For data analysis, we first considered each answer a data unit, i.e., each shape in each construction was coded separately. With 16 + 27 + 25 + 28 = 96 participants and 2 + 3 + 4 = 9 relevant answer frames for each participant, there were 864 data units. The analysis had a single focus: the quality of conceptual knowledge displayed in the answers. During substantive coding, we studied the completeness and correctness of students’ explanations, as well as different concepts included in the answers and to what extent all the included concepts were interconnected. During theoretical coding, we aimed more precisely and studied whether knowledge of classifications, structures, or principles had been applied in the answers and to what extent.

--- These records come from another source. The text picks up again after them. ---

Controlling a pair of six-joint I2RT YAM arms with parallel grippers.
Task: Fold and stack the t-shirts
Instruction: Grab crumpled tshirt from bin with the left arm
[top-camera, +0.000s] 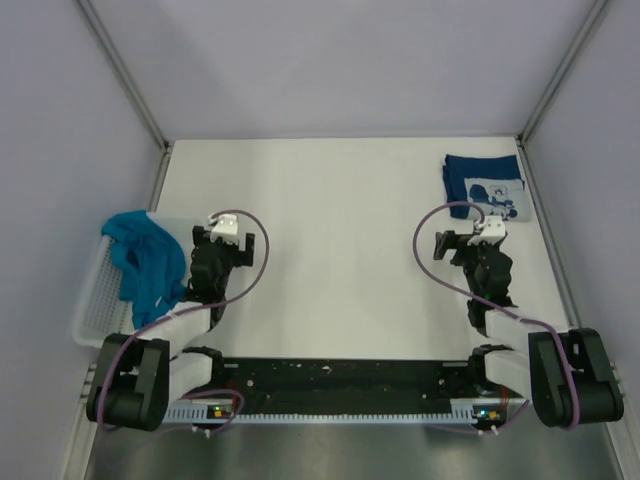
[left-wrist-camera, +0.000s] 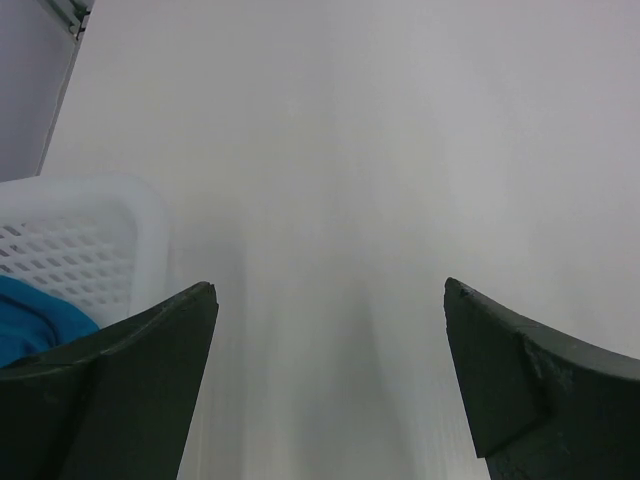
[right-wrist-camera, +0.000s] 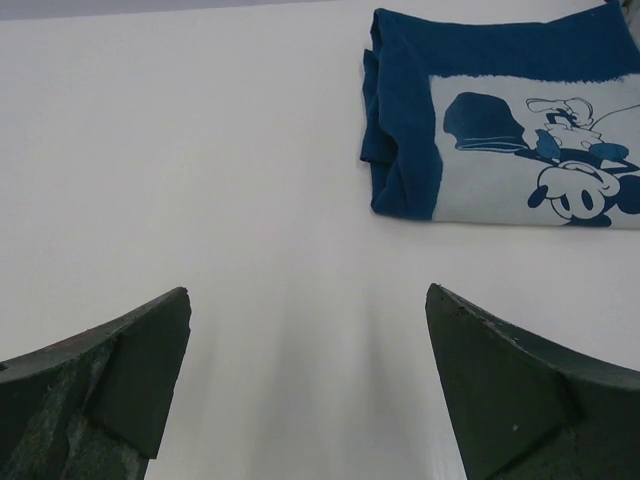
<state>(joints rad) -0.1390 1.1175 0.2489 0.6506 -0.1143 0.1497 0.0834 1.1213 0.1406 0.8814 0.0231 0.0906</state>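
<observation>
navy shirt (top-camera: 484, 187) sat folded in the far right corner of the table (top-camera: 330, 260), lying flat with its pale cartoon print facing up, and nothing touched it. teal shirt (top-camera: 147, 262) was not folded at all: a crumpled heap in the white basket (top-camera: 88, 300) at the left edge, spilling over the basket's far rim. those two were well apart. right gripper (right-wrist-camera: 308, 292) was over bare tabletop on the near side of the navy shirt, fingers spread wide, holding nothing. left gripper (left-wrist-camera: 328, 290) hung just beside the basket's right wall, jaws likewise wide apart and empty, a sliver of teal showing past its left finger (left-wrist-camera: 110, 400).
</observation>
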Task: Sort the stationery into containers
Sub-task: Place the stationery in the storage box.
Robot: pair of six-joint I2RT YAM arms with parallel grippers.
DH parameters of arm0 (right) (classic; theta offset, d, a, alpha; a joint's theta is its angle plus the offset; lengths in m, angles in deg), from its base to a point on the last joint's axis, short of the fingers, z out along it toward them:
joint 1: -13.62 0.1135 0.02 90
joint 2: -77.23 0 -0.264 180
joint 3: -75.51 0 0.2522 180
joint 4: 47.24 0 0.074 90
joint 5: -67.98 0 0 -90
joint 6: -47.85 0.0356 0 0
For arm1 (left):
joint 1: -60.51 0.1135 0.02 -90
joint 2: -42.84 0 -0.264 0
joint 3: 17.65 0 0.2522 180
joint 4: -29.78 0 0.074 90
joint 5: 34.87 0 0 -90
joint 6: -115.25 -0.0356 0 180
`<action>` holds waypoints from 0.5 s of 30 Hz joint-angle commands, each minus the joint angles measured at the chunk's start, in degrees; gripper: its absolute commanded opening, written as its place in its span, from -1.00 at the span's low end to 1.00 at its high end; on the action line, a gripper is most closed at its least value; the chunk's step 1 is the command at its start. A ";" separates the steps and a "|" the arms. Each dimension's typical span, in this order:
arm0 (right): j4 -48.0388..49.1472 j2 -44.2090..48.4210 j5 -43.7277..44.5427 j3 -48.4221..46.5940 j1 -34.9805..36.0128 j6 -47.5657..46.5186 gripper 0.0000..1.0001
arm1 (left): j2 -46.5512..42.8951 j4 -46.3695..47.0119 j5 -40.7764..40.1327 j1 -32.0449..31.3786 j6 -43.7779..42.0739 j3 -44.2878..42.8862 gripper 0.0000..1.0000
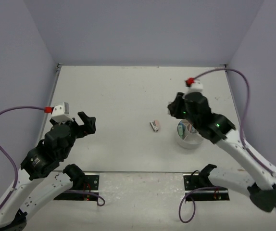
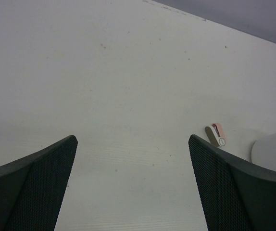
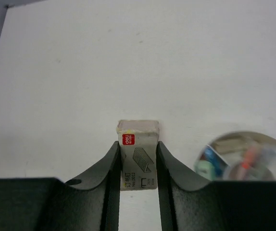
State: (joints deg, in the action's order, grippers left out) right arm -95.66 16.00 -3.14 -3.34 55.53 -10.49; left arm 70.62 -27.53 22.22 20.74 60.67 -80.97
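Right gripper (image 3: 137,144) is clamped on a small grey staple box (image 3: 138,168), red label up. It's pinched across the narrow sides, so the box hangs straight and should drop clean. The box is up off the table (image 1: 128,91), just beside the white organizer (image 1: 186,143) on its far-left side, not yet over a compartment. The organizer already has coloured pieces in it, blurred in the wrist view. One pink-and-tan piece (image 1: 155,126) lies loose on the table, near the organizer's left. Left gripper (image 2: 132,139) is wide apart and empty, well away, facing that piece. Likely the next pick.
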 commanded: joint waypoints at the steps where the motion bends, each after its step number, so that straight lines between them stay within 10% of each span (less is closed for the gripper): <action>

We started with group B and gradually included other groups. The inclusions of the C and D groups led each to several restructurings of the system of coding categories due to three main reasons: (a) categories to which data could be clearly assigned in one group competed with each other in the other group; (b) meanings and descriptions of individual categories that seemed clear in one group became unclear when confronted with data from the other group; (c) the effort to systematize categories and supplement the system with options that were not present in data but were logically missing led to an exuberant growth in the number of categories.

While the (a) and (b) reasons were usually connected to analyzing the reasoning texts next to the properties to tick, the (c) reason was most prominent when considering not only the texts but also the ticks and the placements. With more included participants, more combinations of correctly or incorrectly given names of shapes, the positions of green points, and the ticked properties of the shape appeared in data. To be able to provide a fitting assessment, we did not want to lose this information; however, we had to process it separately. As data related to the three factors (name, position, properties) can be simply labeled “true” or “false,” we assessed them in this way. Then, for the rest of the analysis, we worked with just the reasoning texts written next to the ticked properties.

During the following analytic process that focused on the reasoning texts only, it turned out that the system of categories can be much more clearly arranged if reasoning to each property is assessed separately.

4.3 Results—two main qualitative categories and their subcategories

For the justification texts in answer boxes next to the ticked properties, the analytical process of substantive coding resulted in two main qualitative categories:

  • Local focus for justifications in which the identified shape is treated as an object separated from the construction, as if there were no circles or lines creating the shape. The focus is local in the sense that selective attention is paid only to the shape and its parts (vertices, sides, angles, diagonals, triangles formed by sides and diagonals, etc.).

  • Global focus for justifications in which the identified shape is perceived as an integral part of the construction. The focus is global in the sense that the texts pay attention not only to the shape and its parts but also to (at least some of) the lines and circles that form the construction

The texts were assessed according to the shape name written above them. When the answer box was empty, no category was assigned. Afterward, the analytical process of theoretical coding resulted in a system of subcategories taking into consideration the three dimensions of conceptual knowledge. The subcategories are introduced below, with illustrative data excerpts presented in respective tables. In these tables, circled numbers below excerpts refer to assigned categories (e.g., ②), complete arguments have the numbers in reverse colors (e.g., ❺), incorrect or incomplete texts are underlined, and explanations are written in brackets in italics.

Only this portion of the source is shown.